El caso es que nociones como producción, beneficios, explotación y consumo determinan nuestra vida constantemente. La determinan y, sobre todo, la limitan. Uno normalmente no hace lo que quiere hacer, sino lo que puede hacer. Y son, fundamentalmente, las circunstancias de naturaleza económica las que imponen esas condiciones de limitación a la voluntad y a los deseos de las personas.

Por estas razones, Augusto consideraba que poseer unas mínimas ideas sobre cómo funciona el sistema es fundamental para sobrevivir dentro de él y, en la medida de lo posible, evitar fraudes, engaños, robos y ser capaz de defender lo que es de uno y, en último caso, de defenderse uno a sí mismo, incluso, llegado el caso, por qué no, poder defender a otros del abuso de terceros (una bonita manera de ayudar a los demás, que nunca viene mal, y que es otra forma de combatir al sistema, que se basa en el egoísmo por encima de todas las cosas). Porque, en el universo capitalista, lo que prima es la ley del más fuerte, pero, en este caso, no en la versión primitiva manifestada a través del ejercicio de la fuerza bruta basada en el puro instinto animal de supervivencia, sino en la versión más sofisticada y, supuestamente, civilizada, de intercambio de bienes y servicios a través del dinero, ese invento fatídico del ser humano, que Augusto consideraba como una de las peores consecuencias de la revolución neolítica.

Cuando a Augusto le preguntaban por qué era comunista, si ya se había demostrado que el comunismo era imposible de llevar a cabo, él respondía con argumentos sólidos, fundados y envueltos en una dialéctica que daba buenas muestras de la posesión de un criterio propio alcanzado a base de muchas lecturas (todas cuantas podía llevar a cabo) y muchas, muchísimas reflexiones que le habían llegado a proporcionar, incluso, material inspirador de no pocas propuestas y alternativas bastante interesantes que solo tenían un inconveniente, pero que constituía un obstáculo insalvable: su carácter utópico. Ese era, en último caso, el lugar común al que recurrían todos los que disentían de las ideas de Augusto, aunque sus propuestas les parecieran interesantes, buenas y justas.

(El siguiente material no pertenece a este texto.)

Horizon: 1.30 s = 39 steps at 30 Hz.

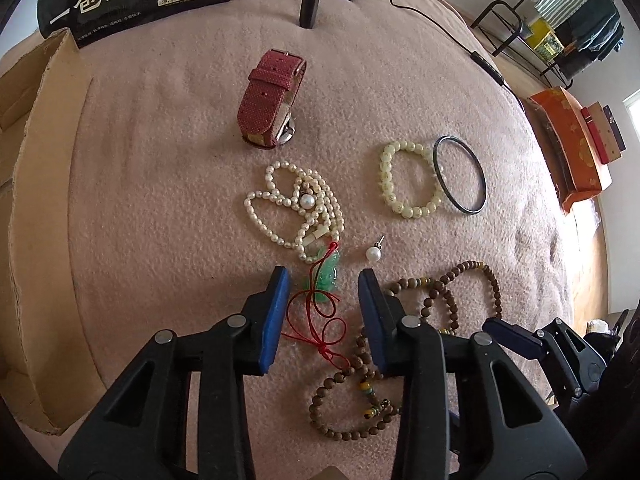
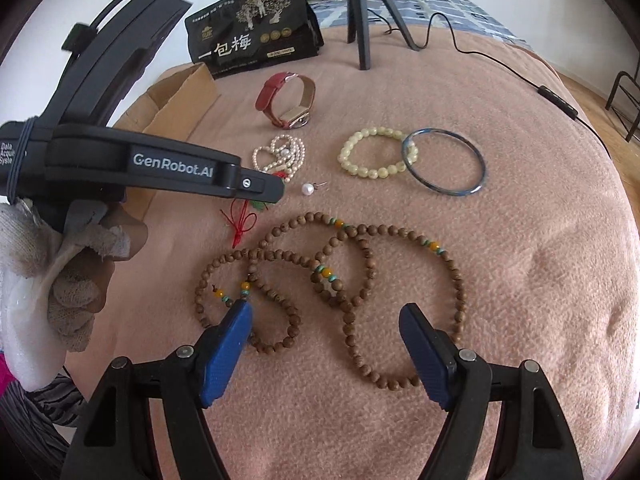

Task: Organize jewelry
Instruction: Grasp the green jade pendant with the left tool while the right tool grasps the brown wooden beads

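step in hand: an opening pick, by my reading; all the jewelry lies loose on the pink blanket [image 1: 160,200], nothing sorted yet.

left gripper [image 1: 324,284]: jaws wide apart, holding nothing, straddling the green jade pendant [image 1: 327,274] with its red cord [image 1: 320,328]. the pendant touches the heap of the pearl necklace [image 1: 298,204].

right gripper [image 2: 326,316]: jaws wide apart, empty, poised over the wooden bead mala [image 2: 340,272], whose loops lie between and beyond its fingertips.

next move, as i judge it: lower and close on the pendant itself, not the thin cord; the pearl strand so close may drag along.

other pieces: red-strap watch [image 1: 272,100] on its edge; pale bead bracelet [image 1: 408,178] overlapping a dark bangle [image 1: 460,174]; one pearl stud earring [image 1: 374,252] lying alone, just beside the pendant.

surface and room: a bed with a soft blanket, dimpled; a cardboard box [image 1: 44,184] at the left edge, perhaps the destination; a black plum snack bag [image 2: 254,28]; tripod legs [image 2: 362,12] with a cable [image 1: 440,28] trailing; an orange box [image 1: 568,144] and a metal rack [image 1: 520,36] on the wooden floor beyond.
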Motion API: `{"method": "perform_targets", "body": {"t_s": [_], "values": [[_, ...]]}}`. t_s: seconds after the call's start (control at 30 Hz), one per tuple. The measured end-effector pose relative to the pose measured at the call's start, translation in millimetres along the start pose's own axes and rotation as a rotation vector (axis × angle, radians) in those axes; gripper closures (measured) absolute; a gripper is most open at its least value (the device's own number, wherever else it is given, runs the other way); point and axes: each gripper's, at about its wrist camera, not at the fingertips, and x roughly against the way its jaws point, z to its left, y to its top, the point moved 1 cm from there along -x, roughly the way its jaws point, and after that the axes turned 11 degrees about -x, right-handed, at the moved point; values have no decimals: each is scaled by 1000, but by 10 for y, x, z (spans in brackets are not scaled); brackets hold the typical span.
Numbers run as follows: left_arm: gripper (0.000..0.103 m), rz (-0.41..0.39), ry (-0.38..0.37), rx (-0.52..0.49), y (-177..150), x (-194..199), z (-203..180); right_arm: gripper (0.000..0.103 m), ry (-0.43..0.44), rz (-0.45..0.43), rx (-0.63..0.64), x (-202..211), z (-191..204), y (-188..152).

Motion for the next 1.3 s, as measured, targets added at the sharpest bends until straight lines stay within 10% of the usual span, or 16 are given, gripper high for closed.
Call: {"method": "perform_targets", "body": {"t_s": [0.77, 1.1, 1.3], "values": [[86, 0, 13, 12, -35, -63, 113, 26, -111, 27, 140, -412, 373, 61], [87, -14, -7, 26, -103, -10, 146, 89, -137, 3, 149, -364, 357, 97], [87, -19, -38, 51, -190, 93, 197, 92, -113, -1, 113, -252, 239, 107]]}}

Un ejemplo de ello es que Augusto pensaba que todas las personas tendrían que ser funcionarias y, por tanto, vivir del Estado, para poder disfrutar de un trabajo y un sueldo fijo para toda la vida, y así se acabarían problemas como el paro y la precariedad laboral. Sus detractores le decián que sí, que eso, en principio, sonaba muy bien, pero que, entonces,de donde iba a sacar el Estado los ingresos para pagar a los funcionarios, si no había empresas, que son las que crean la riqueza. Augusto no se daba por vencido en la discusión, e insistía diciendo que algunos sectores se podrían privatizar, como las actividades del ocio y todas aquellas que no fueran imprescindibles para el mínimo bienestar de los ciudadanos, como la sanidad y la educación. El oponente dialéctico de turno, a su vez, insistía en que ello no sería suficiente, porque una minoría no podría mantener a la mayoría. En este punto, Augusto se indignaba, porque precisamente eso era lo justo para él: que fuera la minoría la que proporcionara el sustento a la mayoría, y no al revés, puesto que históricamente, siempre había sido la mayoría pobre la que había tenido que mantener a la minoría rica, que se seguía enriqueciendo a costa de la otra. Era entonces cuando el oponente de turno se quedaba sin argumentos y tachaba a Augusto de utópico e idealista, pero él no se sentía ofendido, sino todo lo contrario: sabía que había ganado el debate, porque el insulto es el recurso que emplea quien no tiene argumentos para defenderse.